第22回忘バワンドロライ「土屋和季」

「あらー、アナタ小手指の制服でグローブ持って野球部かしら?前におうちに遊びに来てくれたときはいなかったわよね、ってことは1年生じゃないわね?2年生でしょ、当たりね~?驚いた?おばちゃんの推理力に驚いた?推理力には自信があるのよー。前に圭ちゃんが“1年も2年も口うるさい小さいのとパワー馬鹿の大小がいっつも一緒にいる”なんて言ってたけど、アナタ1人ってことは山に住んでる土屋さんね?当たっちゃってまたビックリよね?山椒の木だわよね。桜の木かしら?桜を見る会じゃないわよ、さくらんボーイの会ってことよ~、本当わかっちゃうのよ~。悲しいぐらい外れないわ。前に圭ちゃんがチョコのお菓子を眺めながら呟いてたのよ、“土屋さんは山にいるよな里のほうじゃないよな”って。あら?圭ちゃんが家でおしゃべりさんなことに驚いてるのかしら?そうなの、最近は反抗期でアタシのこと“ババア”なんて言うんだけどあのコもおしゃべりさんじゃない?そんなに家で黙ってもいられないのよ~笑っちゃうわよね~。特に夜に眠くなってきたらテンション上がってどうでもいい話をしだすの、十五年前からずっとよー。でももう高校生なんだし、ちょっと世の中の役に立つようなこともしてほしいのよねー、献血なんかどうかしら。十六歳からできるのよね。聞いたわ~、献血に行ったらエッチな絵があるんですって?男の子たちがそれを目当てにこぞって献血に行って血の気を抜いてもらうのよね~青春よね~~。圭ちゃんもね最近はコソコソとそんな本を読んでるみたいなのよね。ううん違うわよ~、年ごろの男の子がそんなことに興味をもつのは当然のことよ~。そんなことおばちゃんだってわかってるわ~。ベッドの下にあるのを見つけたときも黙って机の上に片付けてあげたのよね。“ひょっとしてお母さんを心配させた?”なんて気を揉まなくていいようにメモだって付けてあげたわよ~。そういえば土屋さんって物知りなんですってね、宇宙人とか超能力とか催眠術とかピラミッドパワーとか電磁波とかマイナスイオンとかアニメとか。圭ちゃんってばずっと野球部ばっかりしてきたからあんまり物を知らないのよ。また教えてあげてくれる?あのコが時々言ってるラブ&ピースな感じの深夜アニメとかないかしら?そう、できれば深夜の。エッチな本を読んで夜更かしするぐらいならアニメでも見てる方がいいじゃない?あらやだ玉子のタイムセール始まっちゃうわ、じゃあおばちゃん行くわね。また家に遊びにきてね~」

要圭の母がその場を去るのと入れ替わりに、その勢いに面喰らって言葉を失っていた少年の元へ「ごめんねー」とコンビニから土屋和季が小走りでやってきた。

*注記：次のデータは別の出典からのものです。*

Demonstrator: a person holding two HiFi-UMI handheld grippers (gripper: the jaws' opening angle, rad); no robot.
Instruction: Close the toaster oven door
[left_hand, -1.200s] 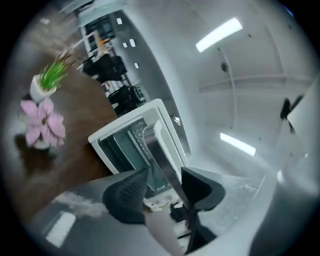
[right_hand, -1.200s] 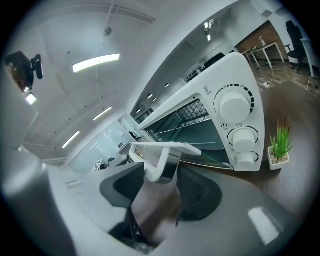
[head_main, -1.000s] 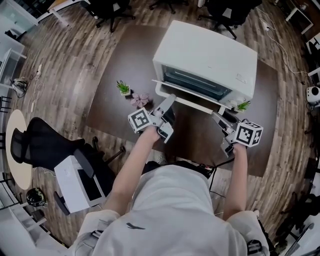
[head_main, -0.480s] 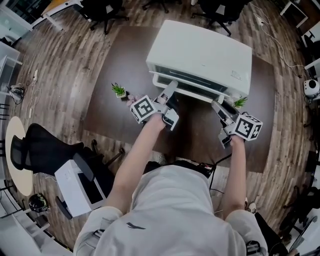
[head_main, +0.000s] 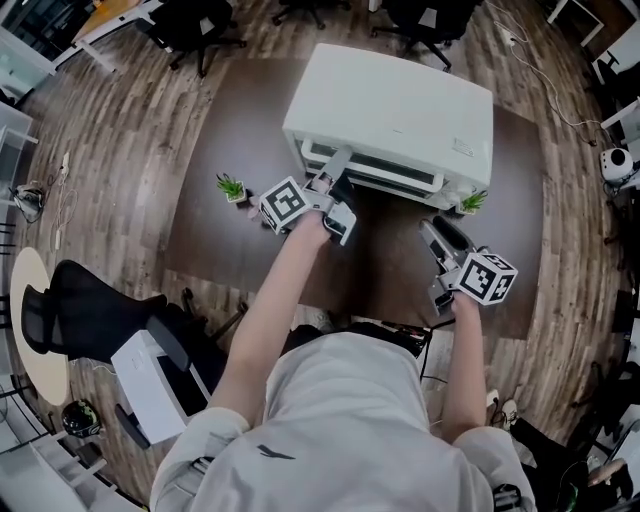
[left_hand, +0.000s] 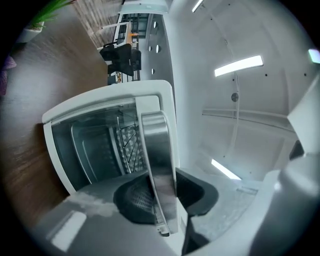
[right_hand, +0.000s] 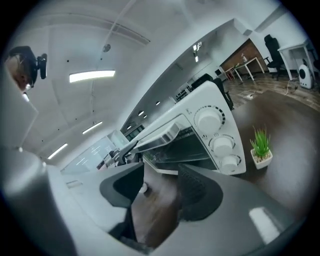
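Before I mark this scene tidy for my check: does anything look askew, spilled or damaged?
Only the door of the toaster oven: it hangs ajar, tilted out at the top. The left gripper has its jaws closing on the door's metal handle. No spill or damage shows.

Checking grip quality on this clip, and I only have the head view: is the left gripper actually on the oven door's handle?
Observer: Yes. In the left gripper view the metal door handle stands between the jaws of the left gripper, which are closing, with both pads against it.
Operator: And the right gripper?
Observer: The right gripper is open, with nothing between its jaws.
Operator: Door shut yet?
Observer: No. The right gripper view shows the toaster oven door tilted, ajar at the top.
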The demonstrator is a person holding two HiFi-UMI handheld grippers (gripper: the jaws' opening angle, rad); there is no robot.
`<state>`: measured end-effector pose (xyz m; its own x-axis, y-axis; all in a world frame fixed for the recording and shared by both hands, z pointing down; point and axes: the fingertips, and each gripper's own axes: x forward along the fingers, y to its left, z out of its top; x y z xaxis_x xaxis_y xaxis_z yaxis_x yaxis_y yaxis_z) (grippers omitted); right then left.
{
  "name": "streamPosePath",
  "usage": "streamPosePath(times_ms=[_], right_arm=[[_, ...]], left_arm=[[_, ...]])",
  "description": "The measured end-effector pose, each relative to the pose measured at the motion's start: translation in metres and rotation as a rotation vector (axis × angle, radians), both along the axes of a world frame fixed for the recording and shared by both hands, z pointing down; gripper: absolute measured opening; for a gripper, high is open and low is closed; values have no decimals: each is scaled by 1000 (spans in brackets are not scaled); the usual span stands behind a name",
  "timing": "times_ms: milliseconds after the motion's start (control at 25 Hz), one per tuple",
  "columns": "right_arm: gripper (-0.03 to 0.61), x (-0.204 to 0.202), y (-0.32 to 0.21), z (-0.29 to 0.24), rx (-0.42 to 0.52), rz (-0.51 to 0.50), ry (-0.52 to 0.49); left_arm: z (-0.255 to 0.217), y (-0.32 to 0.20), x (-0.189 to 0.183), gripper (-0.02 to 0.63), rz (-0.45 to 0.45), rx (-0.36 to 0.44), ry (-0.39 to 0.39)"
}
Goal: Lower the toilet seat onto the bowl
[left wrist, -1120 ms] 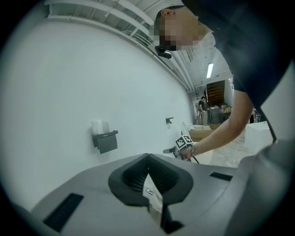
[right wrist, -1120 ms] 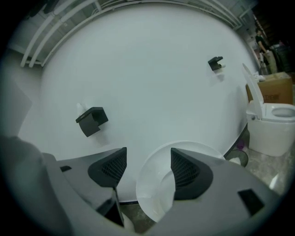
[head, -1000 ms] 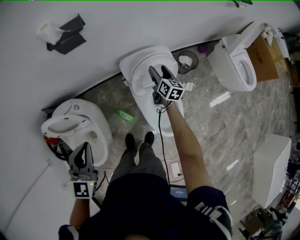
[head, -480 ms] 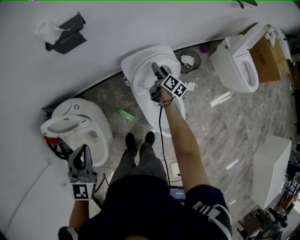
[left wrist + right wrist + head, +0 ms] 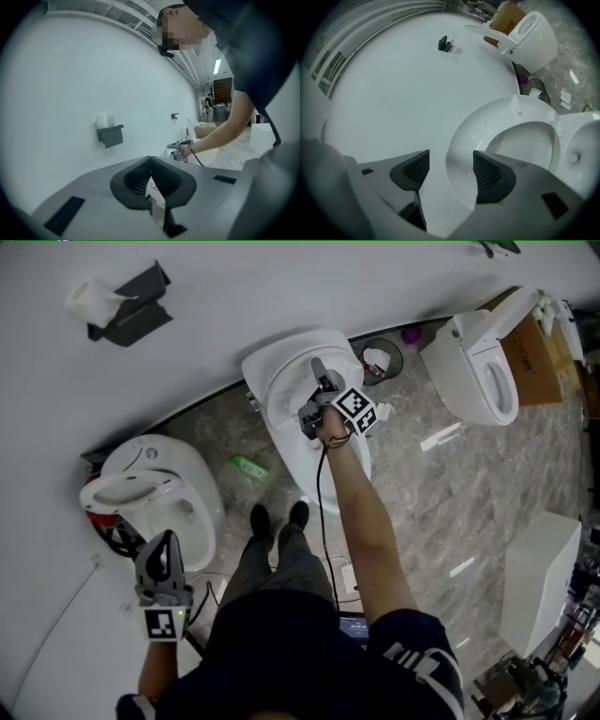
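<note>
The middle toilet (image 5: 298, 454) stands against the wall with its white seat (image 5: 279, 382) raised. My right gripper (image 5: 320, 377) reaches over it at arm's length. In the right gripper view the seat's rim (image 5: 461, 138) runs between the jaws of the right gripper (image 5: 450, 158), which stand open on either side of it. The bowl (image 5: 581, 154) shows at the right edge. My left gripper (image 5: 166, 542) hangs low at the left, shut and empty, near another toilet. From the left gripper (image 5: 153, 188) I see the person's arm and the right gripper far off.
Another toilet (image 5: 159, 493) stands at the left and a third (image 5: 473, 371) at the right beside a cardboard box (image 5: 525, 357). A green bottle (image 5: 248, 469) lies on the floor, a small bin (image 5: 375, 360) sits by the wall, and a white cabinet (image 5: 539, 577) stands at right.
My right gripper has moved a little farther toward the wall over the raised seat, and its marker cube has turned. The left gripper has stayed put.
</note>
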<state>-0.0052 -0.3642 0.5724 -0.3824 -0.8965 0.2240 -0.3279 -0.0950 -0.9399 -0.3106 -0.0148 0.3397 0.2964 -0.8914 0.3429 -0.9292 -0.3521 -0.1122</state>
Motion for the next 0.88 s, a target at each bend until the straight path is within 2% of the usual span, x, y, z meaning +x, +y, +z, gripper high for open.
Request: streamPosePath(times_ms=[160, 280, 560, 880], right_arm=[[285, 1, -6, -6, -1, 41, -105], [270, -2, -12, -7, -11, 51, -146], [252, -5, -16, 5, -71, 66, -155], [213, -12, -24, 9, -116, 40, -114]], left_arm=[[2, 0, -2, 25, 2, -4, -3], [3, -3, -3, 25, 3, -4, -3], [4, -5, -7, 25, -10, -6, 1], [8, -4, -11, 25, -23, -21, -3]])
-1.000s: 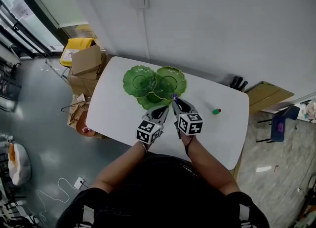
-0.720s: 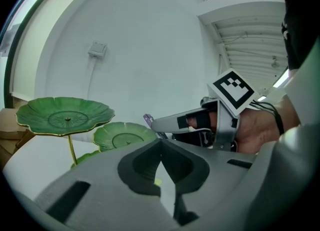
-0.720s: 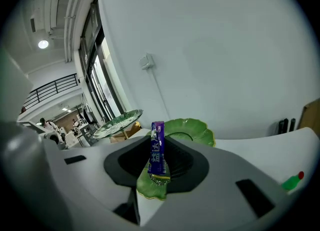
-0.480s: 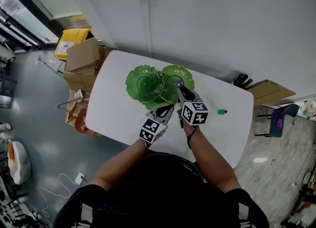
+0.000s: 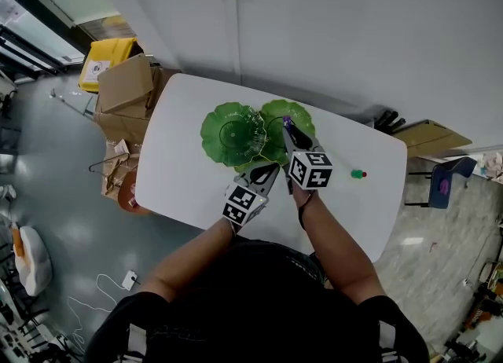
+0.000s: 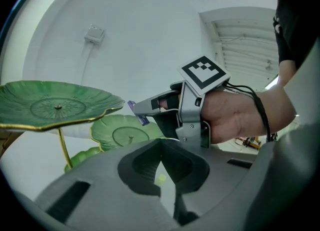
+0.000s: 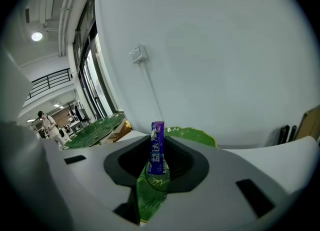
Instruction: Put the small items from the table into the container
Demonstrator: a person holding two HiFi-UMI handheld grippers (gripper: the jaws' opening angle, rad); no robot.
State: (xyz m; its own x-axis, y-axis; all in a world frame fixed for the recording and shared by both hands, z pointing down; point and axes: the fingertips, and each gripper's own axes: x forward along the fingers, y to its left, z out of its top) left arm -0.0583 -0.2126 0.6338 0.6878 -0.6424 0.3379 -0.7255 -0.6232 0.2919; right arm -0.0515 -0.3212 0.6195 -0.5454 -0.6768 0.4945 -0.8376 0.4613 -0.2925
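Note:
A green leaf-shaped tiered dish stand sits on the white table [image 5: 185, 188], with a left plate [image 5: 232, 131], a right plate [image 5: 302, 114] and a small low plate [image 5: 250, 166]. My right gripper [image 5: 287, 124] is shut on a purple packet [image 5: 285, 121], upright above the right plate; the packet [image 7: 158, 147] stands between the jaws [image 7: 158, 161]. My left gripper [image 5: 271, 168] sits low beside the small plate, its jaws together and empty [image 6: 160, 151]. Its view shows the right gripper [image 6: 142, 110] with the packet [image 6: 137, 113]. A small green item with a red cap [image 5: 358, 174] lies at the table's right.
Cardboard boxes [image 5: 126, 85] and a yellow bin [image 5: 106, 59] stand off the table's left end. A wooden board [image 5: 428, 135] and a blue chair [image 5: 444, 185] are at the right. The white wall runs close behind the table.
My right gripper has carried the purple packet away from me, from the stand's near edge to above the right plate. The left gripper has shifted slightly toward the small plate.

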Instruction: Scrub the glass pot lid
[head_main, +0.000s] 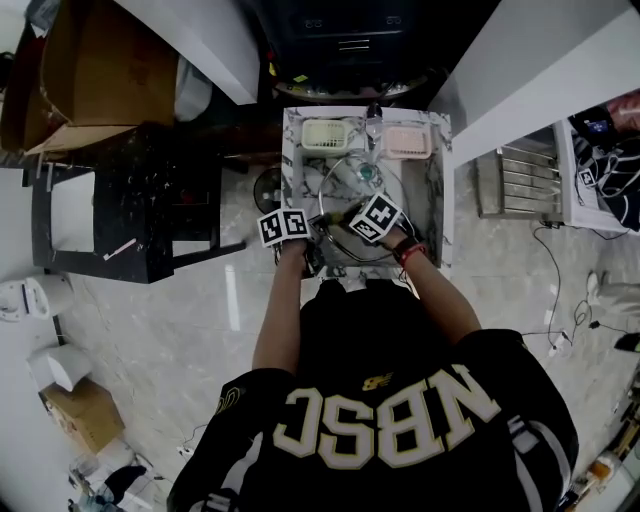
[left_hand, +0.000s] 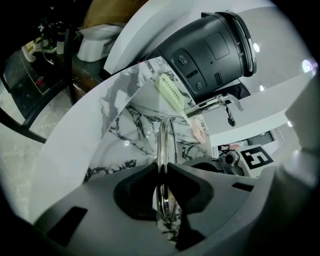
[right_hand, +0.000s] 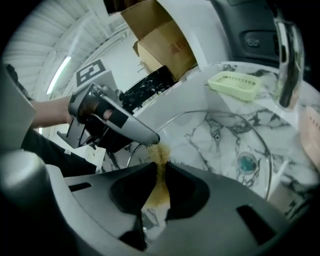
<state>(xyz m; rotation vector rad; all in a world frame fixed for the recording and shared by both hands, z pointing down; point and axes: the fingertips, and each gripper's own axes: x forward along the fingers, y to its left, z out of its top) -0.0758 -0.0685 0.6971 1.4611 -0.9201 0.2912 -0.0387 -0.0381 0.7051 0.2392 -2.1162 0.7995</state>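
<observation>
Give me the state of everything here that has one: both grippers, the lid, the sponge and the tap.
left gripper: shut on the glass lid's rim.
right gripper: shut on the yellow sponge.
glass lid: gripped at its rim, held in the sink.
yellow sponge: squeezed thin between the jaws.
tap: no water seen running.

A marble sink bears a green basket (and a pink basket).

shirt: black, cream lettering | wristband: red | left gripper: grey, black pads
</observation>
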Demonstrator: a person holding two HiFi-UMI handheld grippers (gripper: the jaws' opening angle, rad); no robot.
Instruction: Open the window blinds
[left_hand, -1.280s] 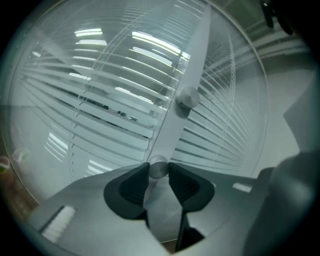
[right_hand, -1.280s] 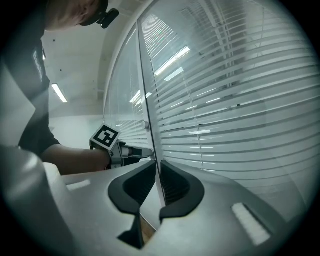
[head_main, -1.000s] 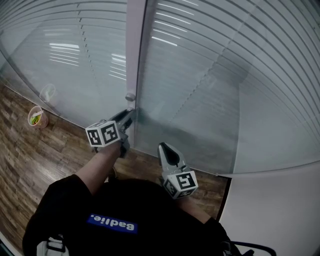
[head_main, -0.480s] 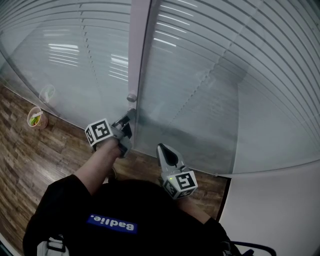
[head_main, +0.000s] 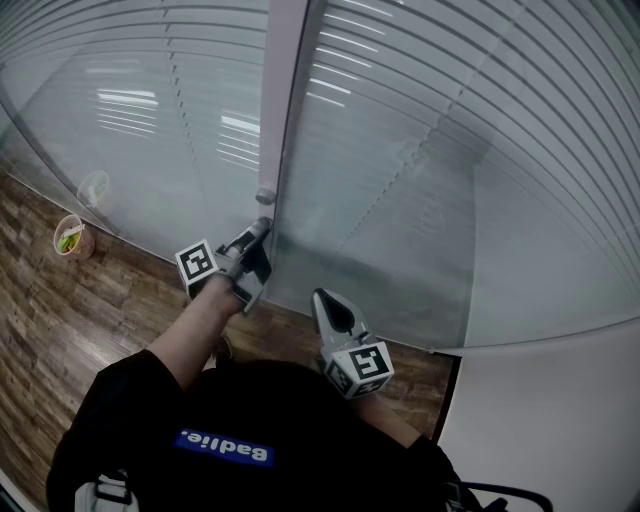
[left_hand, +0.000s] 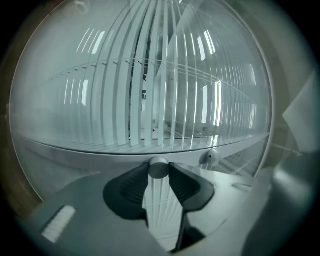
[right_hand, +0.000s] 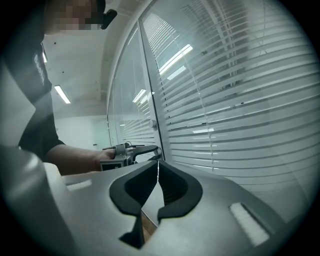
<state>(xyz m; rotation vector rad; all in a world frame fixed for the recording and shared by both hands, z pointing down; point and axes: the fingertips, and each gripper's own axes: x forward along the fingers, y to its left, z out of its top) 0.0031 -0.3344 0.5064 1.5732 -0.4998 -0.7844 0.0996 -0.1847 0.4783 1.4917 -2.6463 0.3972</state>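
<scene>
Left gripper (left_hand: 159, 175) is clamping the small round knob (left_hand: 159, 167) on the frame (head_main: 281, 110) beside the blinds (head_main: 430, 140). Slats seem partly tilted, glare makes it hazy. Right gripper (right_hand: 156, 173) is idling with jaws together, empty.

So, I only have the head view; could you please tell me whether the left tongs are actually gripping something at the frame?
Observer: Yes, the left tongs are shut on a small round knob, pinched at their tips.
Operator: Thanks. And the right tongs?
Observer: The right tongs are shut and empty, tips together.
Operator: Are the slats open at all?
Observer: Partly. In the left gripper view the slats stand apart near the middle, and you can see through the gaps.
</scene>
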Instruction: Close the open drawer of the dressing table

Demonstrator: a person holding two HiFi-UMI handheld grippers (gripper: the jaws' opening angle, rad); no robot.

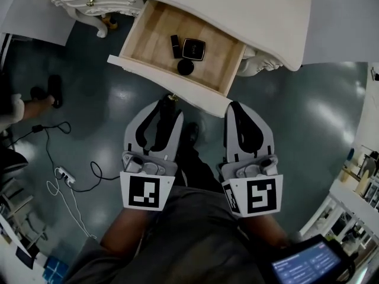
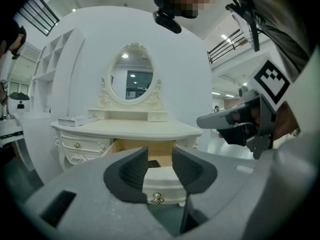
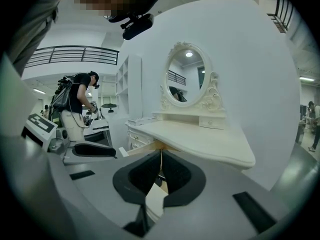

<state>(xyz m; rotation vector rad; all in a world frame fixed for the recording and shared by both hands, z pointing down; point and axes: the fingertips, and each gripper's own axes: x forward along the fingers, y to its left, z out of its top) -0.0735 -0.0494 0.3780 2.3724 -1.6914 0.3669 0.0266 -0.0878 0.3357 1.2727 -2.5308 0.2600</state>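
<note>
The cream dressing table (image 1: 249, 10) stands ahead with its wooden drawer (image 1: 160, 74) pulled out. Inside lie a black compact (image 1: 193, 49), a dark lipstick (image 1: 176, 45) and a round black lid (image 1: 185, 67). My left gripper (image 1: 167, 106) hovers just short of the drawer front, near its brass knob (image 1: 172, 97). In the left gripper view this gripper (image 2: 160, 159) is open, and the drawer front (image 2: 161, 185) with its knob (image 2: 157, 198) shows through the gap, untouched. My right gripper (image 1: 235, 109) hangs off the drawer's right corner. Its pads meet in the right gripper view, so the right gripper (image 3: 161, 158) is shut and empty.
A white power strip with black cables (image 1: 62, 174) lies on the dark floor at left, beside someone's feet (image 1: 47, 93). Shelves with bottles (image 1: 362, 181) stand at right. An oval mirror (image 2: 132, 80) tops the table. A person (image 3: 79, 104) works in the background.
</note>
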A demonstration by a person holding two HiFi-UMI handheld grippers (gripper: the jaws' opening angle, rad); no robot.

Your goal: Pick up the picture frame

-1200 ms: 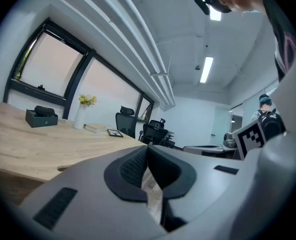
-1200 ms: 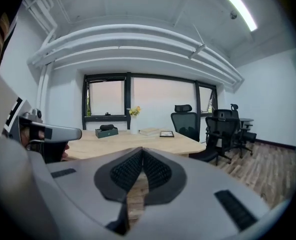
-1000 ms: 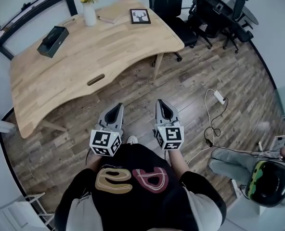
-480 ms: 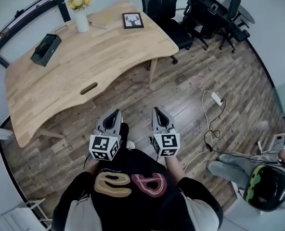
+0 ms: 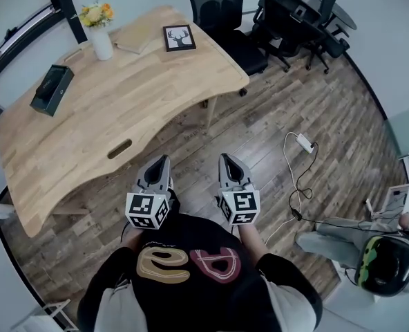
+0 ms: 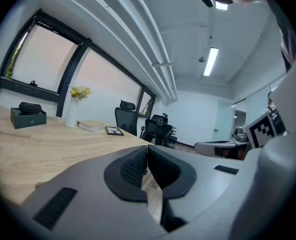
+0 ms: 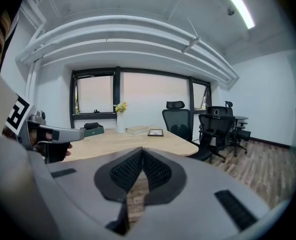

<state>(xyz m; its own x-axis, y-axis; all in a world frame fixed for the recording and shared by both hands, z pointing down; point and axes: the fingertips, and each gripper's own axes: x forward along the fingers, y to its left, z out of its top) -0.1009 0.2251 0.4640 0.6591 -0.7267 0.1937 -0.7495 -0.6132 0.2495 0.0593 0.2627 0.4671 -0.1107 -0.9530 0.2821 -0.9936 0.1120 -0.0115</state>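
Observation:
A black picture frame [image 5: 179, 37] with a deer print lies flat at the far corner of the curved wooden desk [image 5: 142, 102]; it also shows small as the frame [image 6: 114, 130] in the left gripper view and the frame [image 7: 155, 132] in the right gripper view. My left gripper [image 5: 162, 160] and right gripper [image 5: 226, 158] are held side by side over the wood floor, short of the desk's near edge and far from the frame. Both point toward the desk. Each has its jaws shut with nothing between them.
On the desk stand a white vase of flowers [image 5: 99, 32], a book [image 5: 135, 39] and a dark box [image 5: 51, 90]. Black office chairs [image 5: 222, 12] crowd the desk's far right. A cable with an adapter [image 5: 302, 142] lies on the floor; a seated person [image 5: 370, 251] is at right.
Both grippers and my view have advanced toward the desk; the desk and frame have shifted left and nearer in the head view. Jaws stayed shut.

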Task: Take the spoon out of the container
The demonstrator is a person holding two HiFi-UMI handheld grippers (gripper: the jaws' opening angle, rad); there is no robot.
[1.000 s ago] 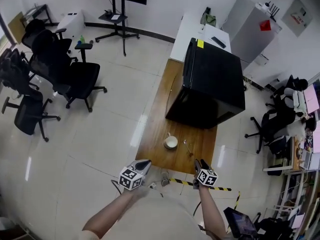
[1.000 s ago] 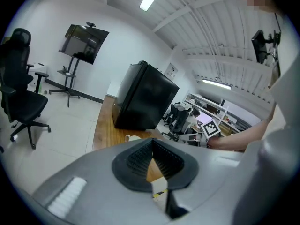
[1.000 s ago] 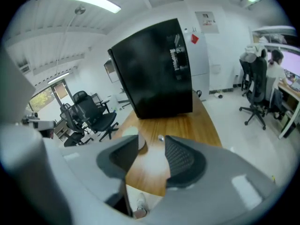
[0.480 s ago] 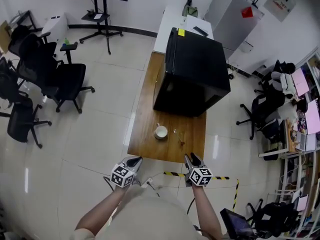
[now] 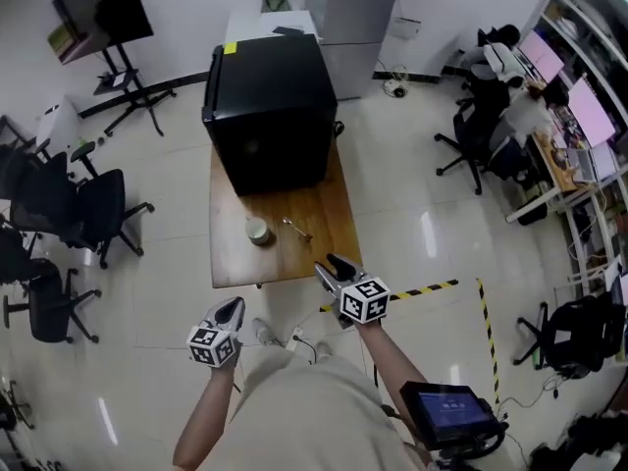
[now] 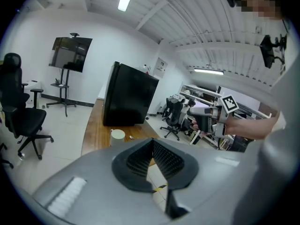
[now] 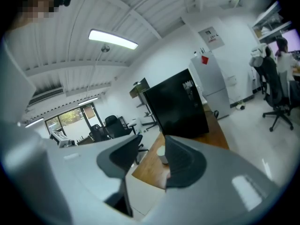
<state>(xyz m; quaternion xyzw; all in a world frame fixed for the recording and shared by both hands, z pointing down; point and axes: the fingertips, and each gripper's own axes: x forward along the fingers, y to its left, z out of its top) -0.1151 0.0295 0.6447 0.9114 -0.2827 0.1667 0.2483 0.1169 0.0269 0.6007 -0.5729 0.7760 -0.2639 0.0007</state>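
The spoon point(image 5: 293, 229) lay on the desk point(image 5: 324, 238) at mid-frame, just right of the cup point(image 5: 257, 231). The left hand-held gripper point(image 5: 232, 308) was closed on nothing, and the right hand-held gripper point(image 5: 332, 263) was apart and empty. Both were in the lower frame. A careless reach could knock over the cup.

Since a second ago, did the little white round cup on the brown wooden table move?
No. The white round cup still sits on the brown wooden table, in front of the black cabinet, left of the thin metal spoon.

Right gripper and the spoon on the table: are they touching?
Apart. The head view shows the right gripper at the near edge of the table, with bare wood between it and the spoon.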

「グローブまで持ってもらってありがとう、おかげでトイレに間に合ったよー。ついでにからあげくん買ってきたから食べない?」
「いや…。オレ、お前から野球部に誘われてたけどやっぱやめとくわ。ハードル高ぇよ、怖ぇよ」
子供のころから季節の変わり目に和めない土屋和季は、友人のその言葉を聞き終える前にグローブとからあげくんを預け再びトイレへと走って行った。